==== Data excerpts ====
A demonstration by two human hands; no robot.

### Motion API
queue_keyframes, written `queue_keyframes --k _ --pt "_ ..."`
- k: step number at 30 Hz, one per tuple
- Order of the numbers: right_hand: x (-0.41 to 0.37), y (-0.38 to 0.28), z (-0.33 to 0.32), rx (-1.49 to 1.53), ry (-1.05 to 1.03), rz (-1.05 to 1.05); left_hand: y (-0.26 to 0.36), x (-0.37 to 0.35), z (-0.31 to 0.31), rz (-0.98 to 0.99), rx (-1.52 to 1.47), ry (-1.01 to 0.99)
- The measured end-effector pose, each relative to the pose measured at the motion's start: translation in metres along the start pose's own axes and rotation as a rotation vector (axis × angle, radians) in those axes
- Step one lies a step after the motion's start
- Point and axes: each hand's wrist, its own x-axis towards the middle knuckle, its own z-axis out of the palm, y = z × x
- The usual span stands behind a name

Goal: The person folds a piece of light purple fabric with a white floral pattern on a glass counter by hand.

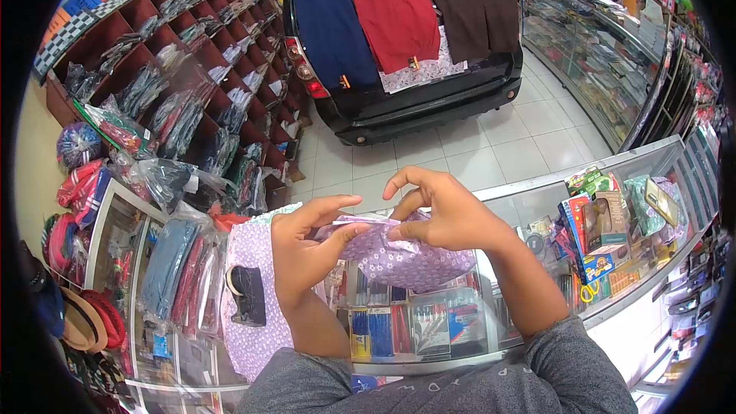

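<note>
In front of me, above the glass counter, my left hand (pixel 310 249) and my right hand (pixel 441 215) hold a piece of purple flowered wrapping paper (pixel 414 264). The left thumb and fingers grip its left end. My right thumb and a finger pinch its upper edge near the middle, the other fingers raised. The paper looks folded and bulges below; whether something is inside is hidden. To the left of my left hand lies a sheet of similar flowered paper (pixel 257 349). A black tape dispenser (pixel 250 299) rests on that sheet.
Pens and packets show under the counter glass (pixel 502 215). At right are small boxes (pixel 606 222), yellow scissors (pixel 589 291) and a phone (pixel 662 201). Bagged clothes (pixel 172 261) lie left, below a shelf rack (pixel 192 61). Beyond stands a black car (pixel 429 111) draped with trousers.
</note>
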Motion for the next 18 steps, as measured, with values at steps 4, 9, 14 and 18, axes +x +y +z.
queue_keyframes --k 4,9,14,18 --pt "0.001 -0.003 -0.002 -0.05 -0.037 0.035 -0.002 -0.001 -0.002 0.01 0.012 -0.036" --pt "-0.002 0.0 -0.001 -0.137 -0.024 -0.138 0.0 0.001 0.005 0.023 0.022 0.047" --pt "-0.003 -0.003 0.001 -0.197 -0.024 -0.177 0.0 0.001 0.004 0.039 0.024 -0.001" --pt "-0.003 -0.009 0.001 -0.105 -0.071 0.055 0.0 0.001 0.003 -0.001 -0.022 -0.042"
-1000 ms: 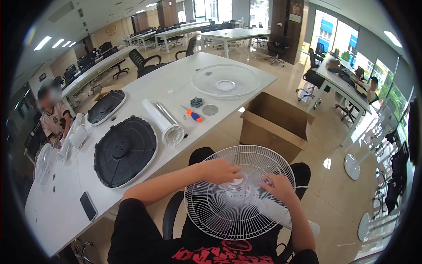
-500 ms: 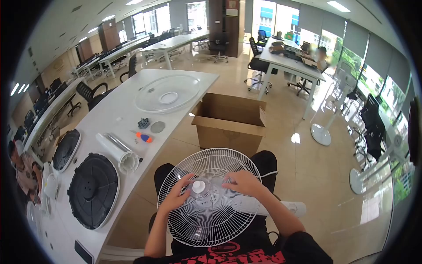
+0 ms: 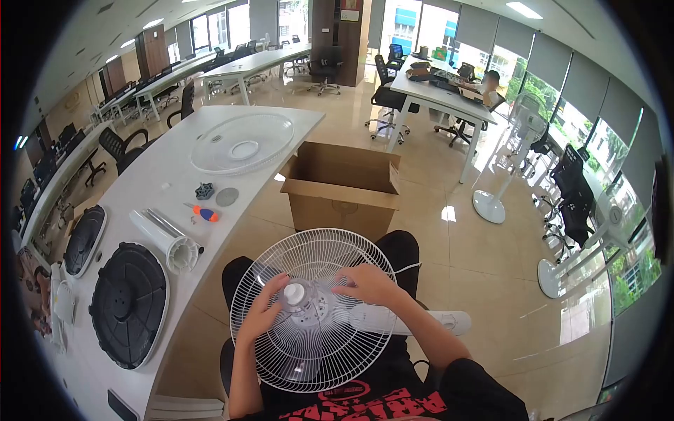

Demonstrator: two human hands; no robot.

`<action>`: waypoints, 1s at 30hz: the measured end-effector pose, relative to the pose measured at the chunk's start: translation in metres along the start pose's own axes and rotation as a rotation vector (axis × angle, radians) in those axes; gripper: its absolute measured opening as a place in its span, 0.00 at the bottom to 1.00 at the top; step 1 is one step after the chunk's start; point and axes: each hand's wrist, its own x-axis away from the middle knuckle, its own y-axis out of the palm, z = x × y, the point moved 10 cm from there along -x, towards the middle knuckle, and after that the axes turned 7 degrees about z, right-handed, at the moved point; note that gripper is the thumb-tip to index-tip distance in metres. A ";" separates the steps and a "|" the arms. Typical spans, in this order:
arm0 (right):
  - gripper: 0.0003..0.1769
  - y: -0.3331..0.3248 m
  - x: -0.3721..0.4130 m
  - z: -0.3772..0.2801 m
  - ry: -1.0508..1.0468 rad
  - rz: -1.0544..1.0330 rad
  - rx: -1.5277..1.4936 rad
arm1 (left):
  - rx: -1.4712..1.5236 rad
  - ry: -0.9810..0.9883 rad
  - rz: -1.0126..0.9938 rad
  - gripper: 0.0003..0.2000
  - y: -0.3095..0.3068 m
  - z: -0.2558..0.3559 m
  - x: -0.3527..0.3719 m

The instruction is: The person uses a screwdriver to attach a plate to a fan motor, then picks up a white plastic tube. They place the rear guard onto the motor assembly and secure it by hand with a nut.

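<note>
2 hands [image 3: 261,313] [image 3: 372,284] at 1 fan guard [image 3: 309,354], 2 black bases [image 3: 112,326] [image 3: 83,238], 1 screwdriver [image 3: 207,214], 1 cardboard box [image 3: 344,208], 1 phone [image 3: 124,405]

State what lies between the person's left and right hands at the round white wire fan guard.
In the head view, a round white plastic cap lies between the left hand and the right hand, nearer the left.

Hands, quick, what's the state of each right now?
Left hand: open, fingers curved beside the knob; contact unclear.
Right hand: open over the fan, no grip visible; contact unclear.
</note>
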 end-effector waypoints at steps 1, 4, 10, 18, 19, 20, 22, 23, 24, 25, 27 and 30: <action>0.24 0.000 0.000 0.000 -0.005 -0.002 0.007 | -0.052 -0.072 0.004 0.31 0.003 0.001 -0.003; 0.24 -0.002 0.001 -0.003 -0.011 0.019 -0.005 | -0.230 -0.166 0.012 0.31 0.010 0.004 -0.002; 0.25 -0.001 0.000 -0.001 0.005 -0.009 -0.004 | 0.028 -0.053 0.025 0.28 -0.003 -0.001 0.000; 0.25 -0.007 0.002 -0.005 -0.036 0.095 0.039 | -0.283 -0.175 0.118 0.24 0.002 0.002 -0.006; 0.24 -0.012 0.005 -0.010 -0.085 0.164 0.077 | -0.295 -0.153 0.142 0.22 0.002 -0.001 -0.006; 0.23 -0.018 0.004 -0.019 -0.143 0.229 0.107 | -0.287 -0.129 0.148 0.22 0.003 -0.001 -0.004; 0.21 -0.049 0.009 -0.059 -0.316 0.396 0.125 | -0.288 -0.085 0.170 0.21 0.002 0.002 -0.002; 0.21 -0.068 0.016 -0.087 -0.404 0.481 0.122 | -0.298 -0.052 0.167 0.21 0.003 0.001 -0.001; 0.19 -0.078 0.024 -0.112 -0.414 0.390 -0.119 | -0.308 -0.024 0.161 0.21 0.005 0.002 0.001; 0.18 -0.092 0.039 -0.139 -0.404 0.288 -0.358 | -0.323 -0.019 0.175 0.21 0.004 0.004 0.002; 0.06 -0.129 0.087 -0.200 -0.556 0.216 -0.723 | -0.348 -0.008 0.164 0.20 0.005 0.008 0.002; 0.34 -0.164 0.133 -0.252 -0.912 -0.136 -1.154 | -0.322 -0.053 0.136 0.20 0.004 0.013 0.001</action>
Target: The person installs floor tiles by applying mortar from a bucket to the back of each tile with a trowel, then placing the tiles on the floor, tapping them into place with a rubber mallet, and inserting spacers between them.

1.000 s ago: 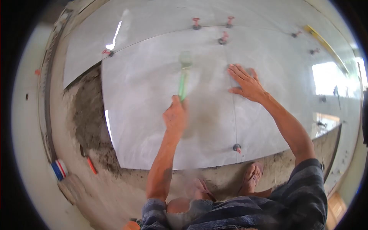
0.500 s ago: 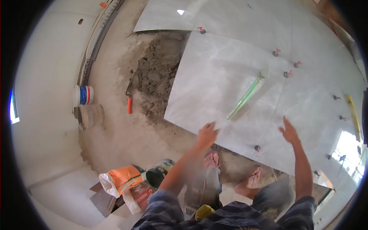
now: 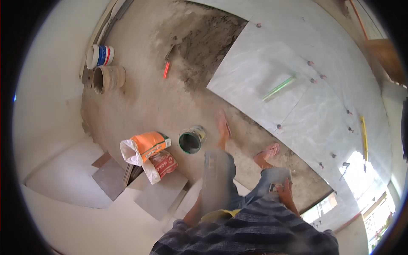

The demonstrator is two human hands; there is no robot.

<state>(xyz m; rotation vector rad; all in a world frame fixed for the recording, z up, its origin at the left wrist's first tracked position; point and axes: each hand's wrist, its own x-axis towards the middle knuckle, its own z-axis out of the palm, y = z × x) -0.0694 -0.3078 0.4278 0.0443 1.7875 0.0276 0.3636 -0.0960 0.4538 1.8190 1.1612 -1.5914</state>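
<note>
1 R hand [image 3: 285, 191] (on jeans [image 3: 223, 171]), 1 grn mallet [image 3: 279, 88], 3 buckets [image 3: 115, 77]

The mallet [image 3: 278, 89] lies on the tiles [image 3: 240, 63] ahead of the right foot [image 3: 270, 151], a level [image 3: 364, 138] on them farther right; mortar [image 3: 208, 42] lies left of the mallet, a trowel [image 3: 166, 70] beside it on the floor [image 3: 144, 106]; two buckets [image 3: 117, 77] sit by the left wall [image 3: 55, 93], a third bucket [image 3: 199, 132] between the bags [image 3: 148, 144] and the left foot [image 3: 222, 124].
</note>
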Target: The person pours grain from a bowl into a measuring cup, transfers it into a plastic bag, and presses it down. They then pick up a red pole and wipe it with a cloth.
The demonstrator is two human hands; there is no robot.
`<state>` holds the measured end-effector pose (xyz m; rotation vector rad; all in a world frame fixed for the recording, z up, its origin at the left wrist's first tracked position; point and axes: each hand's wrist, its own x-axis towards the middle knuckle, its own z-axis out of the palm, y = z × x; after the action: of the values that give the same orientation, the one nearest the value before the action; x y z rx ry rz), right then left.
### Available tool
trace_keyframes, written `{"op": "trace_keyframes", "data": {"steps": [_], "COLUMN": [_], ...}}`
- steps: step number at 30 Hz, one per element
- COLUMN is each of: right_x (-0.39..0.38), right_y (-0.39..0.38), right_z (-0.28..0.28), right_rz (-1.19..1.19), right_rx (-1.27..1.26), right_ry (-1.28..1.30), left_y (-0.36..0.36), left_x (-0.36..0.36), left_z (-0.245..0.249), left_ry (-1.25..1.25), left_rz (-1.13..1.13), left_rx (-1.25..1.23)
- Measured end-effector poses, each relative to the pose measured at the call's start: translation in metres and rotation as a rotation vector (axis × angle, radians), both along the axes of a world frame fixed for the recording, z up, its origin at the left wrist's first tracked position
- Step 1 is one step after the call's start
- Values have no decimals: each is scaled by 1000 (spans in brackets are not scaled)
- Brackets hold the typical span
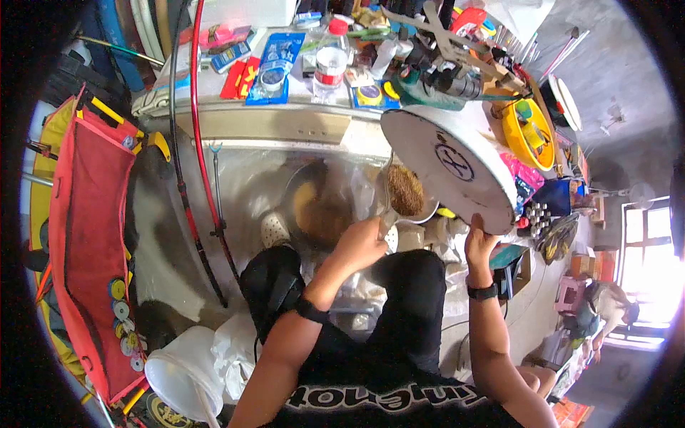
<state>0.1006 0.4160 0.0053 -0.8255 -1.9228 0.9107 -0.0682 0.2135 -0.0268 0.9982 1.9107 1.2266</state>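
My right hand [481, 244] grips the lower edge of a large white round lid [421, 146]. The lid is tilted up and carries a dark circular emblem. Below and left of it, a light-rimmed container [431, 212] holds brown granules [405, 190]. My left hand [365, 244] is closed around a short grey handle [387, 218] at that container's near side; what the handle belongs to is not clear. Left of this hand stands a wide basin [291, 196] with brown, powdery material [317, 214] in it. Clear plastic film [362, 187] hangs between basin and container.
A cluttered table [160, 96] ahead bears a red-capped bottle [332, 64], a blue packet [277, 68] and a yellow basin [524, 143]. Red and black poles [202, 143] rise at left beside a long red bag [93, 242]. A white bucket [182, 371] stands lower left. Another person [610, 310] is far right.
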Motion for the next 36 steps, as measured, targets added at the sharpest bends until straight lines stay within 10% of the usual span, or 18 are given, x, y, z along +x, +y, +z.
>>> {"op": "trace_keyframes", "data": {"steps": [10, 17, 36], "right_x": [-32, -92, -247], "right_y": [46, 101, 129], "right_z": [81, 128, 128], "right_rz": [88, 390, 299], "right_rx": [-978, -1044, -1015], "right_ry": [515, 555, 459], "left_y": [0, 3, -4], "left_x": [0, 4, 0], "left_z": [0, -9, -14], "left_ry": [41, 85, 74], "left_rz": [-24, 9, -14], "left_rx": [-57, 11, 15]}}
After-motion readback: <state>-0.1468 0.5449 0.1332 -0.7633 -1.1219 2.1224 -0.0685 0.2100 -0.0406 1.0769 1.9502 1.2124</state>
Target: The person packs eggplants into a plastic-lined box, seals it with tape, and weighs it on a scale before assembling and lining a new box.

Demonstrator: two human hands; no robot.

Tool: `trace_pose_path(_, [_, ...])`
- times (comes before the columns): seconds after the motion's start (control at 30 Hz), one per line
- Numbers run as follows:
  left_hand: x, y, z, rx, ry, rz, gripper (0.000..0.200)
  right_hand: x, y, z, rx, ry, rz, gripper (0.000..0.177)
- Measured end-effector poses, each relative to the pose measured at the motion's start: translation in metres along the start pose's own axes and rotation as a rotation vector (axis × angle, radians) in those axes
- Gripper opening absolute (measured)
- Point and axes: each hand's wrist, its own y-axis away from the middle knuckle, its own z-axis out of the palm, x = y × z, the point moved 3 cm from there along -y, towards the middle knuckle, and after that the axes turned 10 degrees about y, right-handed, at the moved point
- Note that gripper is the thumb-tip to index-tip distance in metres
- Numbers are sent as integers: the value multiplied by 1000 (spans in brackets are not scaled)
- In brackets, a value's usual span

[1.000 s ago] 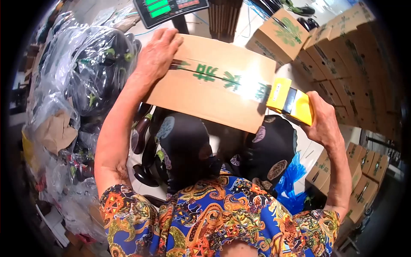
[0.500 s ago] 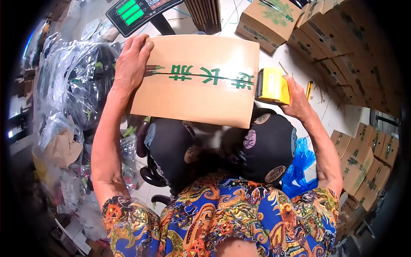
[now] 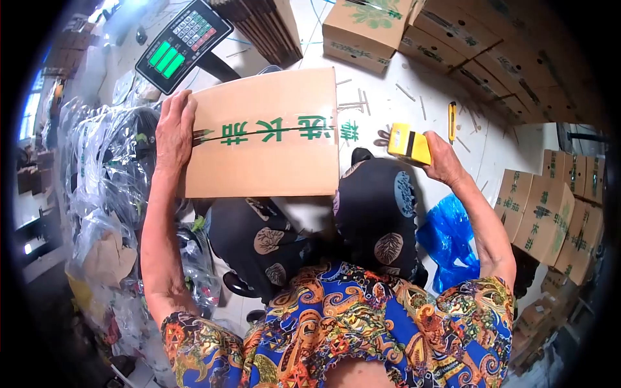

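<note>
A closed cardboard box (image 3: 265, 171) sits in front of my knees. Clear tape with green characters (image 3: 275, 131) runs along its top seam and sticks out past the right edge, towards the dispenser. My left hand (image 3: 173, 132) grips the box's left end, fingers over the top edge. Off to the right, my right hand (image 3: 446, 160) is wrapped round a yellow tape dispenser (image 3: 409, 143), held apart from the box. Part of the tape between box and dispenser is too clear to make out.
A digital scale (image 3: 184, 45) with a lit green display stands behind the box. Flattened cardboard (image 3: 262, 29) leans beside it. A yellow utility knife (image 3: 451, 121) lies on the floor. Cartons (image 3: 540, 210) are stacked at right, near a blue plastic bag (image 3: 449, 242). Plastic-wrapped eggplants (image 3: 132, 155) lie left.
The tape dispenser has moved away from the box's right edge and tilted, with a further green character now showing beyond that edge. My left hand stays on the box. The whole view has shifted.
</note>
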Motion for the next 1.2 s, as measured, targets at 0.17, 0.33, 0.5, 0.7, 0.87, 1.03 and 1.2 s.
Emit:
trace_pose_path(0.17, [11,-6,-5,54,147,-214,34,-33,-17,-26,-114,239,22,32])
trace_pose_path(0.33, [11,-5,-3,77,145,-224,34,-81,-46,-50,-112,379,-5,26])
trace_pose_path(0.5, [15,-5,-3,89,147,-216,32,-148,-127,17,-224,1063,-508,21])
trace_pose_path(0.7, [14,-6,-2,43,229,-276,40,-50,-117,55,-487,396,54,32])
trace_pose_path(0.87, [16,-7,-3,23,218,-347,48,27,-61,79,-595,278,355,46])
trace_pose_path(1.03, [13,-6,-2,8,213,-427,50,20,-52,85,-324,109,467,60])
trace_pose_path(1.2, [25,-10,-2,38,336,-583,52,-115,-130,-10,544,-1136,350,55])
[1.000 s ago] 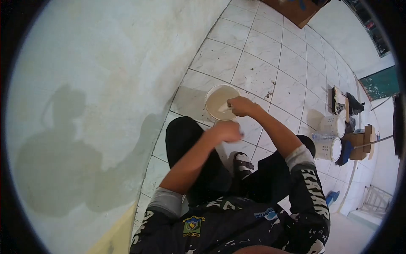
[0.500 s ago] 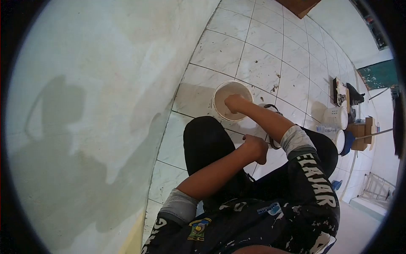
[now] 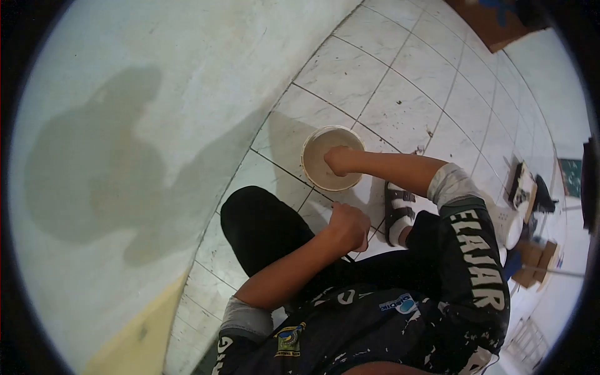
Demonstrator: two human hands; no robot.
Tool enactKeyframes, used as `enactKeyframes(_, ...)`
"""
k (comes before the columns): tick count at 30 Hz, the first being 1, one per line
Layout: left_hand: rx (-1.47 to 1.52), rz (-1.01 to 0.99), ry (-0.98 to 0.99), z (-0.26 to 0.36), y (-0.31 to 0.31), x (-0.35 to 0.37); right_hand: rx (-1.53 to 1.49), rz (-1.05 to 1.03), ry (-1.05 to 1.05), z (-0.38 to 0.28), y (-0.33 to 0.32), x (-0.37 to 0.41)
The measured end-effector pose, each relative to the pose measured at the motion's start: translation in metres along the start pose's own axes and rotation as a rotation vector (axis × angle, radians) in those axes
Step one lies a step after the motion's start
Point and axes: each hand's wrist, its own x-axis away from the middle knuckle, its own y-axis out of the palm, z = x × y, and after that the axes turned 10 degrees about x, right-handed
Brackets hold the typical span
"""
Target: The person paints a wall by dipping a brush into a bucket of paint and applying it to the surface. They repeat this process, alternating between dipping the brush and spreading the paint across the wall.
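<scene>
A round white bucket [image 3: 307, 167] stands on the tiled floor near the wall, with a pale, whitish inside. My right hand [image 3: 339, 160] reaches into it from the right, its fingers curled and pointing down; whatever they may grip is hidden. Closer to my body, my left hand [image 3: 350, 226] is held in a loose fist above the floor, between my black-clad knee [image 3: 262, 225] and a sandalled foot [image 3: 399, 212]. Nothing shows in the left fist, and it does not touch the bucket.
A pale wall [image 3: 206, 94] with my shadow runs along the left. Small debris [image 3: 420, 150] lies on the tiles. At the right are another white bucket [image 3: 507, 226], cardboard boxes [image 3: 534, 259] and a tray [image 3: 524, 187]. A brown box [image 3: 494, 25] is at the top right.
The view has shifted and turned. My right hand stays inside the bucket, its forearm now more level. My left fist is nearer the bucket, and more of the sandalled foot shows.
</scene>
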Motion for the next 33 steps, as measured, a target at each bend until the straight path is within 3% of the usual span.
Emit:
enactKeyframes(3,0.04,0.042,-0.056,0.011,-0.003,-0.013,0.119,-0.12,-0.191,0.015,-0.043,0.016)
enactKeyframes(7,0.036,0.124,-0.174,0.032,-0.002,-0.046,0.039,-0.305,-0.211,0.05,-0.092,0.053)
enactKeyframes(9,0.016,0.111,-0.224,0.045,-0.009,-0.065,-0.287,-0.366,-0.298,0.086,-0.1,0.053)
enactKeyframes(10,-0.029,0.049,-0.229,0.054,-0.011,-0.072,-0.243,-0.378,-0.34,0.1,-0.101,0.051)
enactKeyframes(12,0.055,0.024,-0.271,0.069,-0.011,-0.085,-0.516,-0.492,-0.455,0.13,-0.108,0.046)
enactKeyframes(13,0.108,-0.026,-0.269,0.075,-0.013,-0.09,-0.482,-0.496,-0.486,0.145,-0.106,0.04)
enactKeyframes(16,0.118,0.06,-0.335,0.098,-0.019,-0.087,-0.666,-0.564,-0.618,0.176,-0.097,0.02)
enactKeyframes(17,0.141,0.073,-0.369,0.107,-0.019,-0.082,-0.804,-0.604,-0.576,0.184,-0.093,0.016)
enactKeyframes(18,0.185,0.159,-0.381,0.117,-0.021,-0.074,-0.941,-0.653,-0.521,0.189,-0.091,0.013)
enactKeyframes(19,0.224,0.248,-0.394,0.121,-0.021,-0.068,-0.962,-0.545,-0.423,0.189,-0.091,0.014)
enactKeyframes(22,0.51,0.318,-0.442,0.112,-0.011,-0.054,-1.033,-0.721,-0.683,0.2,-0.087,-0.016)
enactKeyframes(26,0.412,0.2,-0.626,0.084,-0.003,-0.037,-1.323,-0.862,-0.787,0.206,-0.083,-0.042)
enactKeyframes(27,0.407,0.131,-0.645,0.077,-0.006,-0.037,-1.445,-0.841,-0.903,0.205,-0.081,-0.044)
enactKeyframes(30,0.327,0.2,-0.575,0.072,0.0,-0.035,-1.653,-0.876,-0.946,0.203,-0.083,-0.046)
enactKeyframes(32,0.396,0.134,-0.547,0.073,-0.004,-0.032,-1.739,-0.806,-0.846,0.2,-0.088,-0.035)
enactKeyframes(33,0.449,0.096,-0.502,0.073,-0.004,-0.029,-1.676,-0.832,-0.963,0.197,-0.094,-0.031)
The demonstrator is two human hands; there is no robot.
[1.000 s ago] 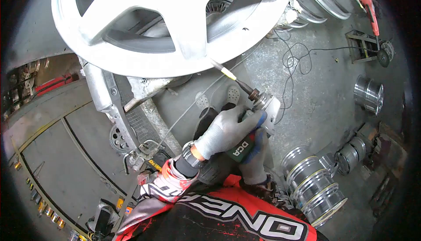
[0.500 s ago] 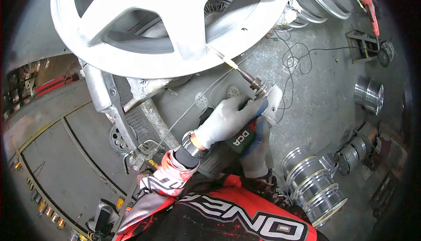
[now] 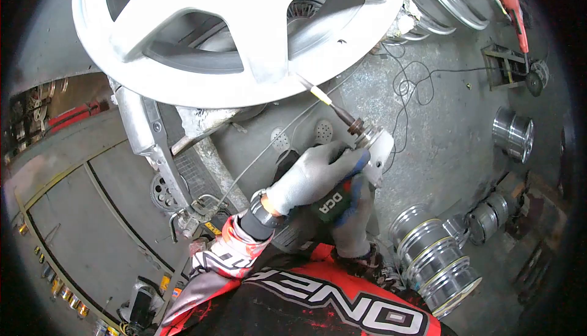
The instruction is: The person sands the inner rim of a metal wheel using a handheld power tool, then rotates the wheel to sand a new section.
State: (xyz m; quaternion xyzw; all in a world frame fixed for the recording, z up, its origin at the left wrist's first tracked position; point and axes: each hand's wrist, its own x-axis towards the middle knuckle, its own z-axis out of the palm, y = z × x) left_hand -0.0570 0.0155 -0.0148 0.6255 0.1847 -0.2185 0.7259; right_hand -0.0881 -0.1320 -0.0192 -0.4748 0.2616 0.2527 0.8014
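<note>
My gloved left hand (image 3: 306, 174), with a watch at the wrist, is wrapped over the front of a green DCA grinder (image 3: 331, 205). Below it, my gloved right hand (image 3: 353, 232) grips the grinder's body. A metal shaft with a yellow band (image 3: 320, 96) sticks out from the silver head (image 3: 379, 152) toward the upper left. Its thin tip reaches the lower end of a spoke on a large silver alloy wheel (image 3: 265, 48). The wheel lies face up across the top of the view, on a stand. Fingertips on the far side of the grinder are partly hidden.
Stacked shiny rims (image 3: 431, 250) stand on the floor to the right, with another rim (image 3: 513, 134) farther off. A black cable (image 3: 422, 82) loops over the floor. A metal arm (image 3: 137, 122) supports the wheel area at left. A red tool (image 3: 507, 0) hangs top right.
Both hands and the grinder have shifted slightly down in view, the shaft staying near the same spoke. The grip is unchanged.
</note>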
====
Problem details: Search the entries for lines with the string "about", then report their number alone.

Your solution: 3